What is needed is a copy of each line in the listing below that contains "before".
:: Data excerpts
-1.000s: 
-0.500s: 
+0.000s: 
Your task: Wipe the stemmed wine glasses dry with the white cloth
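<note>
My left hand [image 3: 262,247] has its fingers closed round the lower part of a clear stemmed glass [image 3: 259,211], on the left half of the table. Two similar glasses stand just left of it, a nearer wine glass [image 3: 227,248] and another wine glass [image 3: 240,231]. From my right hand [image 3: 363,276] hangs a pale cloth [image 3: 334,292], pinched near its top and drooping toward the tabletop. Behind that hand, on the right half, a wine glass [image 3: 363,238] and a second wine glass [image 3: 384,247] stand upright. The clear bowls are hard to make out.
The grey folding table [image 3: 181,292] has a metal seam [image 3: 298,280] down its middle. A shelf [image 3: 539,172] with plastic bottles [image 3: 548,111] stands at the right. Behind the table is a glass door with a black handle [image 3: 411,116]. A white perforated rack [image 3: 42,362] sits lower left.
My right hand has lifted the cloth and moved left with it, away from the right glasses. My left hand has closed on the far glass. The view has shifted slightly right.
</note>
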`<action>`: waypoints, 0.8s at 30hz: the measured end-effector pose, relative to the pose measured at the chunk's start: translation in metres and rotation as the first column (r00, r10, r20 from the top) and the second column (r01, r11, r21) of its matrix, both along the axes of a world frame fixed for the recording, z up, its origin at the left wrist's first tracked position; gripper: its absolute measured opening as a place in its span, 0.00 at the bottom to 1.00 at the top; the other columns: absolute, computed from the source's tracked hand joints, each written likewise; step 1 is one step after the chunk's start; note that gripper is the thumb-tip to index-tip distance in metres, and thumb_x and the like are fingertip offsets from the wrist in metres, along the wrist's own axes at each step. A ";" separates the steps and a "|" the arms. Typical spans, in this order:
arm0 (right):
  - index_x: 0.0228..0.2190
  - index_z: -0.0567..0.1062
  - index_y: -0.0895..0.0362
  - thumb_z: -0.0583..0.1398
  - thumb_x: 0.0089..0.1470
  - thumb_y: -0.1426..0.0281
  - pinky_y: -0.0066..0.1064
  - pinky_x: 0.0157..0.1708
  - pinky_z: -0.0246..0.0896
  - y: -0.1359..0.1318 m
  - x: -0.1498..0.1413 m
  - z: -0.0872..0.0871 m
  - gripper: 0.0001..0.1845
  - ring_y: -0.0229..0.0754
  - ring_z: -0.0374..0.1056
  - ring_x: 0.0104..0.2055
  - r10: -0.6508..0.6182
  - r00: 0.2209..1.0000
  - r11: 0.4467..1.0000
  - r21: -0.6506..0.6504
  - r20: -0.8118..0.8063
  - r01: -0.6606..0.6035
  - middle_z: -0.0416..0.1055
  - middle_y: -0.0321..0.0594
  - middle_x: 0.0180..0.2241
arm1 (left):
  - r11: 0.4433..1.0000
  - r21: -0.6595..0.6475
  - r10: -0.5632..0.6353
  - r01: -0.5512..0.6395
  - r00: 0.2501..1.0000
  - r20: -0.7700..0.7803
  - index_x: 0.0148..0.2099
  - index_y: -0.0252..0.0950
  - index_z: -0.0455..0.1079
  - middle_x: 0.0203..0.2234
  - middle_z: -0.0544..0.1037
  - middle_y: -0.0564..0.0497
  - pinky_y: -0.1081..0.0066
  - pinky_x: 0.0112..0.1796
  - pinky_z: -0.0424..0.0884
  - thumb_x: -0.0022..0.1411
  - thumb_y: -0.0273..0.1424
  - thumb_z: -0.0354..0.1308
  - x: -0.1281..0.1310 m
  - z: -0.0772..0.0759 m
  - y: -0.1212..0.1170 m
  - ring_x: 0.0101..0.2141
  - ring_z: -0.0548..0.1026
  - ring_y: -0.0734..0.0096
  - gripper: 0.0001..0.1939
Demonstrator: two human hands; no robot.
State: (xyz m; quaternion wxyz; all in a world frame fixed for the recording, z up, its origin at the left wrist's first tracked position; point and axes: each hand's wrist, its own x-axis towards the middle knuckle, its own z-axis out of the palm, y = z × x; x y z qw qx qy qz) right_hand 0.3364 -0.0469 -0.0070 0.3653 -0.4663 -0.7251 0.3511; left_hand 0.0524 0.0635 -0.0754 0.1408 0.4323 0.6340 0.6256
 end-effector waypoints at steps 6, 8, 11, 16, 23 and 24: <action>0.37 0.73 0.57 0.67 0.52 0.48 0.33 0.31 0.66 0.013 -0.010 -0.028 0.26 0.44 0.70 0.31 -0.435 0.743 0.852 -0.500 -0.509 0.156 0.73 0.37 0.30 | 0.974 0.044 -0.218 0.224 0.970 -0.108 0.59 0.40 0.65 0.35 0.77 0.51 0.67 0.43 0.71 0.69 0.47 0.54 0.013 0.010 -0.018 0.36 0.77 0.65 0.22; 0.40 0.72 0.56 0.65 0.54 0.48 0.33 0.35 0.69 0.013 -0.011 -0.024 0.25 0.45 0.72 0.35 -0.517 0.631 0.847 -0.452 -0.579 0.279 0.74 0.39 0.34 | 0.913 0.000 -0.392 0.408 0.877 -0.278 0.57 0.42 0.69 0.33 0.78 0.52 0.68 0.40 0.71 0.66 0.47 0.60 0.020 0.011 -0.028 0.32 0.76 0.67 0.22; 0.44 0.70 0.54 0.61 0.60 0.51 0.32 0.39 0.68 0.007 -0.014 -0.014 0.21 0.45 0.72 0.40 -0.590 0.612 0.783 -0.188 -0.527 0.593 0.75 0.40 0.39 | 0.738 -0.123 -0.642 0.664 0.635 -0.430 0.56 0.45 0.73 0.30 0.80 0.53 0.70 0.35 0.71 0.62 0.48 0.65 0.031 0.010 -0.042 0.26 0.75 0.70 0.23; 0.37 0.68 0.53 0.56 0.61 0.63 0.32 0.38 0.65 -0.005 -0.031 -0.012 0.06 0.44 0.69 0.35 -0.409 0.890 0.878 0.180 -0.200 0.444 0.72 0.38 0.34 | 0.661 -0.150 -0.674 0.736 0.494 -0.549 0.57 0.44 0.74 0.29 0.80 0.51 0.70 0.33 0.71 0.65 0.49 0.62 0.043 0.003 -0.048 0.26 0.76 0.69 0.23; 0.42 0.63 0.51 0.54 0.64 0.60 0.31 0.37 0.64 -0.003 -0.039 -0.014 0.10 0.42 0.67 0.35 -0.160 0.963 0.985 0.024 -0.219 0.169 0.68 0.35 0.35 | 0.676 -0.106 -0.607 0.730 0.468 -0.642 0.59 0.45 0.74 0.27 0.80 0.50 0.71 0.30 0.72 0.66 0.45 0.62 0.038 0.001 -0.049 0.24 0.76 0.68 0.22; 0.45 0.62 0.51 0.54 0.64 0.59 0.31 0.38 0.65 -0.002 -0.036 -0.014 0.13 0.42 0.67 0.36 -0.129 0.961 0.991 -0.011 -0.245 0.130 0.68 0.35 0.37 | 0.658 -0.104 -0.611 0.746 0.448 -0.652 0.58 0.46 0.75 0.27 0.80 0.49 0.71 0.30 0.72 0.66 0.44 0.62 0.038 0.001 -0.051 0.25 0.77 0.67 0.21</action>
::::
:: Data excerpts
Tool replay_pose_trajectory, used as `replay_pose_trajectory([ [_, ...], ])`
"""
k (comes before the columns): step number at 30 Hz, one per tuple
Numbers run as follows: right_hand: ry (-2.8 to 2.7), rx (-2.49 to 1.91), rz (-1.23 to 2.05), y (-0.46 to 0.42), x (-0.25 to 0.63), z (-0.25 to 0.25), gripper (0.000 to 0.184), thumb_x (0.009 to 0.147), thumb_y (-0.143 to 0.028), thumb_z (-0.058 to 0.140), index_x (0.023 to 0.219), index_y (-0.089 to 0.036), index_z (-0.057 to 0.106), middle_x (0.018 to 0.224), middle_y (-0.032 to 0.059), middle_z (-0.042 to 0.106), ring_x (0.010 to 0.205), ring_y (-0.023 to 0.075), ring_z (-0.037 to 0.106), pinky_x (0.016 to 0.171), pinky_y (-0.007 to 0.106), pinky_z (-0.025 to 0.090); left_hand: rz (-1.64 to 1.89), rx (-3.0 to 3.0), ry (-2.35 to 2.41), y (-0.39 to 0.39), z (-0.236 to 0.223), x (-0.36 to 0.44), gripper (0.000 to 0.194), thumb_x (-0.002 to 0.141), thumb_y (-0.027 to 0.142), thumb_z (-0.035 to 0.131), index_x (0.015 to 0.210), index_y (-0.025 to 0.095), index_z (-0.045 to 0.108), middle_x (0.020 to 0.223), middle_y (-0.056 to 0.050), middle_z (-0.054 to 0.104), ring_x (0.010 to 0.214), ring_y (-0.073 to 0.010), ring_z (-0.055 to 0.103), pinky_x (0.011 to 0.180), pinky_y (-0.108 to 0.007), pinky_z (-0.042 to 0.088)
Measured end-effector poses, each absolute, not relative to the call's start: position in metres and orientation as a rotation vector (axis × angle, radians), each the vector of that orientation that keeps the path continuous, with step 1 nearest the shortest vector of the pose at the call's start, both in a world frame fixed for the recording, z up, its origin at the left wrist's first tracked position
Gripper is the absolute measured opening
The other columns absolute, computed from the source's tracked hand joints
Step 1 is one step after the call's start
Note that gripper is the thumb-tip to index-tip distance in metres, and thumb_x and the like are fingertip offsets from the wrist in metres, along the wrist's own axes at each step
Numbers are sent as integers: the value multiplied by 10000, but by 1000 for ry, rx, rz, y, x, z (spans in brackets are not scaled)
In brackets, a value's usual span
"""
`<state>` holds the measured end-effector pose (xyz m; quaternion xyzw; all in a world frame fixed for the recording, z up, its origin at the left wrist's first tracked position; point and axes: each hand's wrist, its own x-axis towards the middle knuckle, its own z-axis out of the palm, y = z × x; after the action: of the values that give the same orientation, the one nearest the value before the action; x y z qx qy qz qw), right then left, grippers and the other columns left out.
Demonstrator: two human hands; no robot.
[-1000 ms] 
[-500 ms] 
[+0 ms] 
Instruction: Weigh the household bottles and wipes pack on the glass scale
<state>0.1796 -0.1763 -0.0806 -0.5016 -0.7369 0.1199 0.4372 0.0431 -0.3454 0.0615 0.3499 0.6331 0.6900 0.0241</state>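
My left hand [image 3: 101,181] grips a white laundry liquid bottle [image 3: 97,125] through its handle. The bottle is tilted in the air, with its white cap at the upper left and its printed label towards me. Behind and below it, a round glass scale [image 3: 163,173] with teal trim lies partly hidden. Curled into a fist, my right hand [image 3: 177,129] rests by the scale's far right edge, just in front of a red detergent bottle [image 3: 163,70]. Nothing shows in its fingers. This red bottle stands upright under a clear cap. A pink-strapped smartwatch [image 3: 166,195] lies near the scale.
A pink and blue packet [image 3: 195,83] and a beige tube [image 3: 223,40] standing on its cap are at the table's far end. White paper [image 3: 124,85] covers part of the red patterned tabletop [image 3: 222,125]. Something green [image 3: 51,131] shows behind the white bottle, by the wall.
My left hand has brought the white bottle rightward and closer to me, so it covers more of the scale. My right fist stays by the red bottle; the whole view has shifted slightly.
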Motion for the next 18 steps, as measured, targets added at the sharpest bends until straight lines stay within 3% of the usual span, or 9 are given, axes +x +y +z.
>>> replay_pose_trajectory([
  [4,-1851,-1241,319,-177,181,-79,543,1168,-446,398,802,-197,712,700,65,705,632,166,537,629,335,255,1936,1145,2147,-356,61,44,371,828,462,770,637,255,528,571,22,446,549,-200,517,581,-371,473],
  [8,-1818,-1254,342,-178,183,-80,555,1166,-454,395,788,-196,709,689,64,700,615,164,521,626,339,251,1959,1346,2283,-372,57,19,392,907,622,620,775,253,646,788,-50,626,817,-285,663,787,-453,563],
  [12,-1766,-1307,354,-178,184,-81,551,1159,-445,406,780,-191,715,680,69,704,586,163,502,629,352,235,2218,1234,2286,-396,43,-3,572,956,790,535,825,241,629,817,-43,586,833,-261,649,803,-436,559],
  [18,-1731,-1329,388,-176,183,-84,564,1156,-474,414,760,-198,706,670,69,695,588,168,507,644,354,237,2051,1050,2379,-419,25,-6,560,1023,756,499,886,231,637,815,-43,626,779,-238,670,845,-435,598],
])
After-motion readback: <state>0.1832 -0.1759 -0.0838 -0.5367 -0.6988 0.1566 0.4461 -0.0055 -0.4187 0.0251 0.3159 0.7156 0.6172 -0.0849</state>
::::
Reply to the exercise
k (comes before the columns): step number at 30 Hz, one per tuple
`<state>` holds the measured end-effector pose (xyz m; quaternion xyzw; all in a world frame fixed for the recording, z up, its origin at the left wrist's first tracked position; point and axes: each hand's wrist, its own x-axis towards the middle knuckle, its own z-axis out of the palm, y = z × x; after the action: of the values that give the same orientation, the one nearest the value before the action; x y z qx qy qz qw), right then left, grippers and the other columns left out.

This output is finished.